What you need to do: For the word "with", copy every line of the material that includes it.

Input data:
##############################

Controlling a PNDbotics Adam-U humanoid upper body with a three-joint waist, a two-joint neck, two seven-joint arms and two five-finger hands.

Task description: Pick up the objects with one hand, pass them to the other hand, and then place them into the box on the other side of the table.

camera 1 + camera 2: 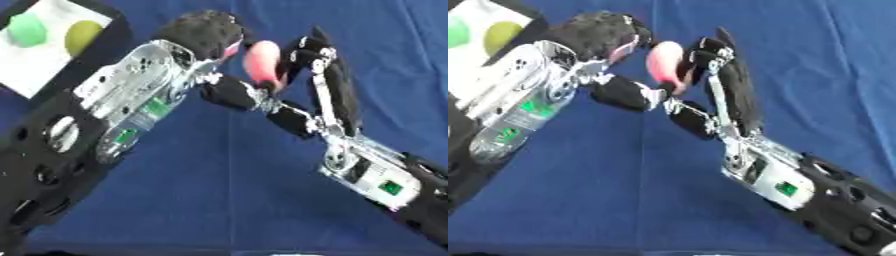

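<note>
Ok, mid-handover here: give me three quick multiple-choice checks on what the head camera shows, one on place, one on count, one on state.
1. Where is the white-lined black box?
A. far left corner
B. far right corner
C. near edge

2. How many round objects lie in it?
A. none
B. two
C. four

3. The pink oval object is:
A. lying on the blue cloth
B. held up between both hands
C. inside the box

Answers: 1 A, it shows top left. 2 B, a green ball and an olive ball. 3 B, left hand and right hand meet around it.

One pink object (261, 61), one box (45, 65), one green ball (27, 30), one olive ball (82, 36), two hands.
</note>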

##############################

Response to the exercise:
Controlling a PNDbotics Adam-U humanoid upper body with a three-joint waist, a two-joint neck, two seven-joint arms and two five-finger hands.
Task description: Pick up the objects with one hand, pass them to the other hand, and then place them into the box on the other side of the table.

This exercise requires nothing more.